*HOW TO COMPLETE THIS TASK*
Once the line containing "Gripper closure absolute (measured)" is found in the entries below, restate it and each following line word for word, stopping after the line containing "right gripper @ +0".

*INFORMATION PROVIDED*

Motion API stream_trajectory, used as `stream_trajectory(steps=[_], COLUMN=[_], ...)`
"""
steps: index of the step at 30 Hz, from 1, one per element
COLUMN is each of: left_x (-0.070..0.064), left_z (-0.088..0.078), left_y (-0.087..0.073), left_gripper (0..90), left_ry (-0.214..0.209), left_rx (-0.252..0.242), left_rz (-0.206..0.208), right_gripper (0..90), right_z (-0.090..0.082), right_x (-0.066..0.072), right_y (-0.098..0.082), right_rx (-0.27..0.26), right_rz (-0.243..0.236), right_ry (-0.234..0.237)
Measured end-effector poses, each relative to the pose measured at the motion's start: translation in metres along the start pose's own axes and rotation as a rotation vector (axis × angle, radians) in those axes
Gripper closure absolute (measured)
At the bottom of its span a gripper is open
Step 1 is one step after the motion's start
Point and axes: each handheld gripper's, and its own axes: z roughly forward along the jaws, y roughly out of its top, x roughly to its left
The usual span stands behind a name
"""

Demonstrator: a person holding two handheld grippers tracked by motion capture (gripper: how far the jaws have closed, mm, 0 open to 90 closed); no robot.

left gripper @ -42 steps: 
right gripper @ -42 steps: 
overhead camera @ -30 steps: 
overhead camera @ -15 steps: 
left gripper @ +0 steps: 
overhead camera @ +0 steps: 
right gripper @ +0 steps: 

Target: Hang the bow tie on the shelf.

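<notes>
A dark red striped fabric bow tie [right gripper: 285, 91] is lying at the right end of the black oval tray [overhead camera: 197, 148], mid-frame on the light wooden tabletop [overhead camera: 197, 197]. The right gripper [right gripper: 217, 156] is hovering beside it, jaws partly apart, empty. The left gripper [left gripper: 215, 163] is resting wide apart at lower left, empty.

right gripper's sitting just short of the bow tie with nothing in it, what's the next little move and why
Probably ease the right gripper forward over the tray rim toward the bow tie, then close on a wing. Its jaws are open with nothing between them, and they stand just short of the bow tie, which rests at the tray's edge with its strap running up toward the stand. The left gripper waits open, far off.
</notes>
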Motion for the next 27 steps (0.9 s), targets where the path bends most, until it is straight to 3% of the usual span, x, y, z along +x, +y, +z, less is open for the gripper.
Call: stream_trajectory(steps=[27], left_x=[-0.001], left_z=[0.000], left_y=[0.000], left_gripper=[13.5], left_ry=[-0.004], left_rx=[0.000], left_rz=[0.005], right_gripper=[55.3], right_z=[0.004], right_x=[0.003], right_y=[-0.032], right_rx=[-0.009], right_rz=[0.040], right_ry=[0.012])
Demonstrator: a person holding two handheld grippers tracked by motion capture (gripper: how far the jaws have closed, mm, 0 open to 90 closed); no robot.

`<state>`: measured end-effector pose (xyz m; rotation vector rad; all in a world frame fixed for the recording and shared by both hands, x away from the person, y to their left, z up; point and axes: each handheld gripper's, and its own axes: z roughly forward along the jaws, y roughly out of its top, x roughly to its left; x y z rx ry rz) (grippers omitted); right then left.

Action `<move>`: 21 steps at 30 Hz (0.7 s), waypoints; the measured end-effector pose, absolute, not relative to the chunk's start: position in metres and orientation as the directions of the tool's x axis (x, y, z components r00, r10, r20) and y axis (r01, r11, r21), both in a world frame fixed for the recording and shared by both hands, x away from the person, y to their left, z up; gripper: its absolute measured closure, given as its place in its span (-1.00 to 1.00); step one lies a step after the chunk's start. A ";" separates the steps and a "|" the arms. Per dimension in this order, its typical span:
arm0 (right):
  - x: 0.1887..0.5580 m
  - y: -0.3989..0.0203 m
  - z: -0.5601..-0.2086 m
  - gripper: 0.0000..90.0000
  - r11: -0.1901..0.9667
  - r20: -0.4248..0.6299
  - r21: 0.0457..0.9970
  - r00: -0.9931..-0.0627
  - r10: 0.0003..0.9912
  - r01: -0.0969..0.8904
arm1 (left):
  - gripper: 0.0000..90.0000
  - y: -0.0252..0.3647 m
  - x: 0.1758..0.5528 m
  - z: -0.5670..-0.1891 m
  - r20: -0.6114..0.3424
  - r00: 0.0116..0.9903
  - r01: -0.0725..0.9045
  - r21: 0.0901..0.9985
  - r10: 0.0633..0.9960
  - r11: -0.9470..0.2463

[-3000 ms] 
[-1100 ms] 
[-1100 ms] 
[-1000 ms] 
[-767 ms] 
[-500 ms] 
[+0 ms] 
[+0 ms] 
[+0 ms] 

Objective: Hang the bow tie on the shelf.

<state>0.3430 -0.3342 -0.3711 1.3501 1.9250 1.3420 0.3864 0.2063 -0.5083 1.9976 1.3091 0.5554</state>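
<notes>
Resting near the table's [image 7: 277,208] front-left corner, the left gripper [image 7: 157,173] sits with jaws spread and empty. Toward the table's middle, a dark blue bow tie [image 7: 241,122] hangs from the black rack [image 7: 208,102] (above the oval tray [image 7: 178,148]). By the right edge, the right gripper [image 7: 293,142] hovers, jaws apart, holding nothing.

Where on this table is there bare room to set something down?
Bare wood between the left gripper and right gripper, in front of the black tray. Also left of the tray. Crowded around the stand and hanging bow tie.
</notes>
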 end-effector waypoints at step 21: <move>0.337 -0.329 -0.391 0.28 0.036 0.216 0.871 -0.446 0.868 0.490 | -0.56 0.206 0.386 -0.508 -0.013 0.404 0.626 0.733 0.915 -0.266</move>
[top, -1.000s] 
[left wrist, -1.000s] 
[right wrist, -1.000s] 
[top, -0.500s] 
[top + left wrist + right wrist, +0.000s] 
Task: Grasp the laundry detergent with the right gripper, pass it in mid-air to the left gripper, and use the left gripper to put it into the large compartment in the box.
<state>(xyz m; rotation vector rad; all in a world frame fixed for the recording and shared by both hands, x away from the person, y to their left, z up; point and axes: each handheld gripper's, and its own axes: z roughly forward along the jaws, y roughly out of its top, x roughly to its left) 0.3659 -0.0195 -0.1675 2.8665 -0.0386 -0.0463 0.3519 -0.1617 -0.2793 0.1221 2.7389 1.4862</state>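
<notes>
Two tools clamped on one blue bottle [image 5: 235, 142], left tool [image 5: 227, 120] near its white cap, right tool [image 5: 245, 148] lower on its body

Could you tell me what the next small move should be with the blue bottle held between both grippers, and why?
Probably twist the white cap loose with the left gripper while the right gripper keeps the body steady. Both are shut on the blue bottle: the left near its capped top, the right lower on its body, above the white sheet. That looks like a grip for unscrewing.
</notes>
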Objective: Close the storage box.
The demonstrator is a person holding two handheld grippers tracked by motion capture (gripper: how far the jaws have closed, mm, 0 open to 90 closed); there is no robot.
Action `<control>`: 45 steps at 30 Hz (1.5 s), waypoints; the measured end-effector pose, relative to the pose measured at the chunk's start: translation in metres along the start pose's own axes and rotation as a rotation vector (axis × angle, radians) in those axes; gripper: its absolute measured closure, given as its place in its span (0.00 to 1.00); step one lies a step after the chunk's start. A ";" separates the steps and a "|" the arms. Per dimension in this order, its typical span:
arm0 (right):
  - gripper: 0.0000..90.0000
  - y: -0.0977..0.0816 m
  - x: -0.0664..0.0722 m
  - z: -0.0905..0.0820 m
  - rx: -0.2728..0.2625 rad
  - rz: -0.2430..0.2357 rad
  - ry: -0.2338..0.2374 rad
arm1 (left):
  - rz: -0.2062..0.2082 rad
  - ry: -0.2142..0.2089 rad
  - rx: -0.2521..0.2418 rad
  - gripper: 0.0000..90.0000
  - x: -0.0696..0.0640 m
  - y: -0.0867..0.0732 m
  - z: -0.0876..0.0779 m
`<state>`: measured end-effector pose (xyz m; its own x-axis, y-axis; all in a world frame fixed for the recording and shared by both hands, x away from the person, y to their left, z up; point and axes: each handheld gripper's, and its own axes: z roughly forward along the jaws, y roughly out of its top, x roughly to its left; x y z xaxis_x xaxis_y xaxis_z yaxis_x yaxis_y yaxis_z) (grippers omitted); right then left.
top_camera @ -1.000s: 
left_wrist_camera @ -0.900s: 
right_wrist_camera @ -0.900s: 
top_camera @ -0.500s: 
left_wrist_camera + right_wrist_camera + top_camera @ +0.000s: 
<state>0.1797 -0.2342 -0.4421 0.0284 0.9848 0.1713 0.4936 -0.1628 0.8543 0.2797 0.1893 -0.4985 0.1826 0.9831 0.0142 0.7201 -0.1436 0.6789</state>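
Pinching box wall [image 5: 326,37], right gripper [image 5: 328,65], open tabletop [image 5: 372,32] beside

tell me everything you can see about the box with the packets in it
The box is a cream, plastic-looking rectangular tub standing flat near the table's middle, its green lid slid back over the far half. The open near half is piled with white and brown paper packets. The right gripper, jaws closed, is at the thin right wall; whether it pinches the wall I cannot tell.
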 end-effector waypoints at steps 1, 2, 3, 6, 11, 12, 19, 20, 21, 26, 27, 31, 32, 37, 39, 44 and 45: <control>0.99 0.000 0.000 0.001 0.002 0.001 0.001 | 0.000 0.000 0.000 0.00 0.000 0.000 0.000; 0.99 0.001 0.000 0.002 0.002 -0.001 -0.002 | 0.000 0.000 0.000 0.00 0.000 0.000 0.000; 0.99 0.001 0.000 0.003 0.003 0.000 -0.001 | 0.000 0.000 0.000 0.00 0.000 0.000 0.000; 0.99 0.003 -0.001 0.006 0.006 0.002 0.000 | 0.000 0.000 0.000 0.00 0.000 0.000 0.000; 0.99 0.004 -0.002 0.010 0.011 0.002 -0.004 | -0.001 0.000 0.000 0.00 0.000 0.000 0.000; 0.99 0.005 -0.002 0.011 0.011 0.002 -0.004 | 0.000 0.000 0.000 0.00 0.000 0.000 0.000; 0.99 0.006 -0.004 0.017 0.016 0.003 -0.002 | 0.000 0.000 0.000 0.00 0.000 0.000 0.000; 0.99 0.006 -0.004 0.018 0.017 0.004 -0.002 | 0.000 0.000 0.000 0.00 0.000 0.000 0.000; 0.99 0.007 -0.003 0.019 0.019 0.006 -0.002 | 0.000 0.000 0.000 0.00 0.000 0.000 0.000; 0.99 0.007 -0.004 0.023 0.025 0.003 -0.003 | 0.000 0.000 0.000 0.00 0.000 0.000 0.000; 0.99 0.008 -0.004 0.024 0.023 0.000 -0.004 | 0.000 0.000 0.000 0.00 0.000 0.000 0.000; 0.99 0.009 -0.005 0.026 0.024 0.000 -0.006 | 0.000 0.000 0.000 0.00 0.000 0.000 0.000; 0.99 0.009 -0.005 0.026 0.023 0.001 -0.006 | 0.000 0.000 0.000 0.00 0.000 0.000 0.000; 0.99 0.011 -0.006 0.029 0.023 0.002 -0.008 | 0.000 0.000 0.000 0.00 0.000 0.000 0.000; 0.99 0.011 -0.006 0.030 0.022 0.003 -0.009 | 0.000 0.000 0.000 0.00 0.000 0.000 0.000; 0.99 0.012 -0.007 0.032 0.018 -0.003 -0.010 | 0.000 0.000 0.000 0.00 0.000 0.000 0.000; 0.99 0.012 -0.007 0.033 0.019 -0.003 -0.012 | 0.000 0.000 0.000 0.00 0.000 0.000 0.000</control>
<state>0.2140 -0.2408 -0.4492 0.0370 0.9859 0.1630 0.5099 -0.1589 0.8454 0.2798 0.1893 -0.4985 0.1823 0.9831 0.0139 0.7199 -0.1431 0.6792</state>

*PROBLEM SOLUTION*
Gripper closure absolute (measured)
At the bottom of its span a gripper is open
Step 1 is one step after the motion's start
Point and axes: each handheld gripper's, and its own axes: z roughly forward along the jaws, y roughly out of its top, x roughly to its left
The usual span stands behind a name
"""

Demonstrator: a person holding two handheld grippers tracked by motion capture (gripper: how far the jaws have closed, mm, 0 open to 90 closed); no robot.

left gripper @ -42 steps: 
right gripper @ -42 steps: 
overhead camera @ -30 steps: 
overhead camera @ -15 steps: 
left gripper @ +0 steps: 
overhead camera @ +0 steps: 
right gripper @ +0 steps: 

That concludes the output for this exercise.